GIVEN INFORMATION Start Marker

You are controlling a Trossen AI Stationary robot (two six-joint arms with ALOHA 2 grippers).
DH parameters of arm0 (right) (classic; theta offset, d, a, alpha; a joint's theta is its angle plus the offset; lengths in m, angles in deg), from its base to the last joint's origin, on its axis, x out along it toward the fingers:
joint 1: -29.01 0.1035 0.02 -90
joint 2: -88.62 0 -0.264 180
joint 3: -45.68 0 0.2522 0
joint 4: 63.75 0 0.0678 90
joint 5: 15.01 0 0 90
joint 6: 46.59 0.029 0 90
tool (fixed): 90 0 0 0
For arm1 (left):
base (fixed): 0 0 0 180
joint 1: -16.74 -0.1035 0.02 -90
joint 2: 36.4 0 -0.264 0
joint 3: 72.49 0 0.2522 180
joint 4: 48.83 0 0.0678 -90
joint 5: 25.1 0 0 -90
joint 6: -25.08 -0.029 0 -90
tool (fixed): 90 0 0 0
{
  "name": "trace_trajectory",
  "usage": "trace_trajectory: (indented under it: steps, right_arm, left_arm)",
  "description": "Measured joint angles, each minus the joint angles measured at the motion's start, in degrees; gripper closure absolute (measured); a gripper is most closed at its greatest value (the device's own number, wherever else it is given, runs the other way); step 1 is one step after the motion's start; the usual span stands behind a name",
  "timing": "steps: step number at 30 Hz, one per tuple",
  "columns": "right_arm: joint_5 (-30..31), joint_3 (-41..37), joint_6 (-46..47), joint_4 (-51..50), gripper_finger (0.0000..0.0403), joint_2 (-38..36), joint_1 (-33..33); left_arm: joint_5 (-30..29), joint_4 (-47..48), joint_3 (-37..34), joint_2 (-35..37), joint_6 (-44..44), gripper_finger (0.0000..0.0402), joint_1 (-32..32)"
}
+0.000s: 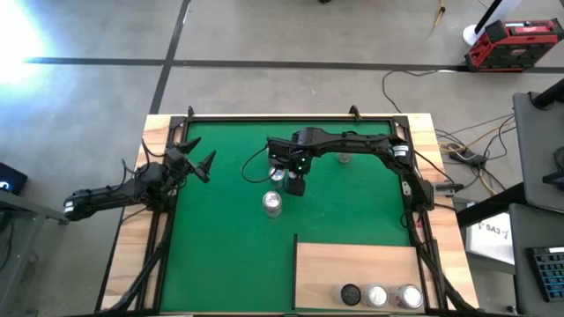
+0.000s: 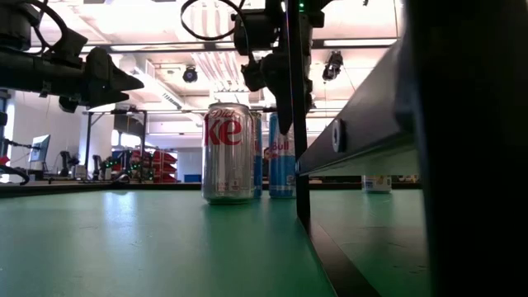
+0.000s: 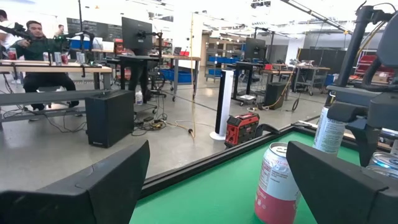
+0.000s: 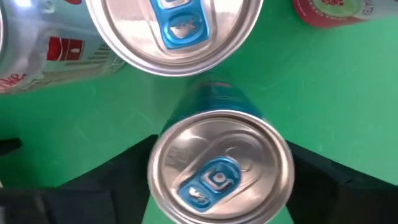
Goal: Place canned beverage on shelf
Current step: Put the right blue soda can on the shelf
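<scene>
Out past the left gripper's (image 3: 217, 149) jaws there's a red toolbox (image 3: 242, 129) on the floor, with a white tower fan (image 3: 222, 102) just beside it. There's a black box (image 3: 109, 118) further off, maybe a PC case, hard to tell. A person (image 3: 37, 43) sits at a desk way beyond. Green mat (image 3: 205, 196) under the jaws.

Grey concrete floor (image 1: 264, 35) crossed by dark seams; red toolbox (image 1: 514, 44) at upper right. Desks (image 3: 56, 71), black cabinet (image 3: 109, 118), white tower fan (image 3: 222, 102) beyond; ceiling lights (image 2: 165, 21) bright.
</scene>
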Motion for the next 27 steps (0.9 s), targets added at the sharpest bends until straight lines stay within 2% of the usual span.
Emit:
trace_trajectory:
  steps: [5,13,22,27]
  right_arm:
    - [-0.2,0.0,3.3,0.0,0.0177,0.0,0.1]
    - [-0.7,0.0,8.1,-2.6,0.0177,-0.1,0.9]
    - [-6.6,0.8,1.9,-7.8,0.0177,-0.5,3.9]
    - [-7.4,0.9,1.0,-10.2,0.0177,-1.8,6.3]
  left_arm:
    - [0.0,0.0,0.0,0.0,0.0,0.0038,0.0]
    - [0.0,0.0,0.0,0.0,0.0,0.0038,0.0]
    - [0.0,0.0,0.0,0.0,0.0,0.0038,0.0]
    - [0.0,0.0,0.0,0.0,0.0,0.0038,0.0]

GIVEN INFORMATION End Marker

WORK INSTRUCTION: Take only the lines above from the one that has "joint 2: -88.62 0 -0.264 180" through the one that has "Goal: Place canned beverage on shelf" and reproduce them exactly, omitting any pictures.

SOLUTION TO THIS TASK:
joint 2: -88.62 0 -0.264 180
joint 3: -45.68 0 0.2522 0
joint 4: 63.75 0 0.0678 90
joint 5: 15.01 0 0 90
joint 6: 46.59 0.029 0 90
tool (fixed): 90 0 0 0
For arm1 (left):
base (fixed): 0 0 0 180
joint 1: -16.74 -0.1035 0.02 -90
joint 2: 36.4 0 -0.264 0
joint 3: 72.49 0 0.2522 180
joint 4: 48.83 0 0.0678 -90
joint 5: 25.1 0 0 -90
joint 6: -25.08 -0.029 0 -90
tool (fixed): 90 0 0 0
{
  "name": "trace_trajectory",
  "usage": "trace_trajectory: (indented under it: steps, right_arm, left_arm)",
  "description": "Measured joint angles, each minus the joint angles measured at the motion's start, in degrees; gripper closure absolute (measured); a gripper is most closed at its greatest value (the device's own number, wherever else it is given, runs the other way); step 1 is one step after the motion's start; the usual span stands behind a name",
  "timing": "steps: step number at 30 Hz, one per tuple",
  "columns": "right_arm: joint_5 (-30..31), joint_3 (-41..37), joint_6 (-46..47), joint_4 (-51..50), gripper_finger (0.0000..0.0403), joint_2 (-38..36), joint_1 (-33..33); left_arm: joint_5 (-30..29), joint_4 (-47..48), joint_3 (-37..34), joint_2 (-35..37), joint_6 (-44..44), gripper_finger (0.0000..0.0402), joint_1 (-32..32)"
}
+0.000s: 
+0.000s: 
+0.000s: 
+0.000s: 
Goal: Place canned beverage on shelf

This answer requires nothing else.